▸ **WHAT THE TASK REQUIRES**:
Extract exactly those lines that lie between the start of the material and the line with "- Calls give", including both boundary lines and no others.

▸ **RECORDED INFORMATION**:
>>>

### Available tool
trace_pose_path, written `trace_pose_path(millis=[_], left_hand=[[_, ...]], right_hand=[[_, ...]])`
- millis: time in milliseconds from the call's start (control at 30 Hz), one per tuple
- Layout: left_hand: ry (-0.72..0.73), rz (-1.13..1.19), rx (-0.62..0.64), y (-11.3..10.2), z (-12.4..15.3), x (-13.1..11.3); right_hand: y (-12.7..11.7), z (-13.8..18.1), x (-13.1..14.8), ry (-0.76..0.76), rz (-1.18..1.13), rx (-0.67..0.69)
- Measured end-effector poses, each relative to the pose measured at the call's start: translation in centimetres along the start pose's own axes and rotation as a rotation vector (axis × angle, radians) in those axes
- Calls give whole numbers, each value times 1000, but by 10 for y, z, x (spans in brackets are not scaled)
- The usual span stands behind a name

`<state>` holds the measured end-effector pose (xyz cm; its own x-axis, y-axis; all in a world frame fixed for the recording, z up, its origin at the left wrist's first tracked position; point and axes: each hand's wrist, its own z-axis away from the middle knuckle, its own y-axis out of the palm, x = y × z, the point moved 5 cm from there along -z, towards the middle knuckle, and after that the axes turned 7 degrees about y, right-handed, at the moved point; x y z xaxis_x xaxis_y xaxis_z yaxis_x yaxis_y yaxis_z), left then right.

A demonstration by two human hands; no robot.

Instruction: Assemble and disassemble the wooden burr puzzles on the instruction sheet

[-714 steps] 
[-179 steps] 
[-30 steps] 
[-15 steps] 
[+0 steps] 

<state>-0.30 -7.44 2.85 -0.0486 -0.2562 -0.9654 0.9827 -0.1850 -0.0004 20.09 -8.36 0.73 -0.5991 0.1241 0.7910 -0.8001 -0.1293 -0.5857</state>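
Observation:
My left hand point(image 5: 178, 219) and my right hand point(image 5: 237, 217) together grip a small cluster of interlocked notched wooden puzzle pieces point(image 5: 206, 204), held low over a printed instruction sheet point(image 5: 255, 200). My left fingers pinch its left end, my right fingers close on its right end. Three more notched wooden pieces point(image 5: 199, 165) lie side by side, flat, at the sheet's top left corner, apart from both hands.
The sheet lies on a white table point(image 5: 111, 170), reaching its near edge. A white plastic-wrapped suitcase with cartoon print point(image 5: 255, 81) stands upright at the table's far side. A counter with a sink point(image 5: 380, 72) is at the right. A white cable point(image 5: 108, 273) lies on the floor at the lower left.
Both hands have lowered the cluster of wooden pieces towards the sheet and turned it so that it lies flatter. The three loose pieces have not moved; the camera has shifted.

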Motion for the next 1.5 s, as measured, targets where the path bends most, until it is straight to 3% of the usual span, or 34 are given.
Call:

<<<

▸ **SOLUTION FOR THIS PROBLEM**:
### Available tool
trace_pose_path, written `trace_pose_path(millis=[_], left_hand=[[_, ...]], right_hand=[[_, ...]])`
- millis: time in milliseconds from the call's start (control at 30 Hz), one per tuple
- Layout: left_hand: ry (-0.72..0.73), rz (-1.13..1.19), rx (-0.62..0.64), y (-11.3..10.2), z (-12.4..15.3), x (-13.1..11.3); right_hand: y (-12.7..11.7), z (-13.8..18.1), x (-13.1..14.8), ry (-0.76..0.76), rz (-1.18..1.13), rx (-0.67..0.69)
- Measured end-effector poses, each relative to the pose measured at the call's start: translation in centimetres along the start pose's own axes and rotation as a rotation vector (axis × angle, radians) in those axes
- Calls give whole numbers, each value times 1000, but by 10 for y, z, x (spans in brackets are not scaled)

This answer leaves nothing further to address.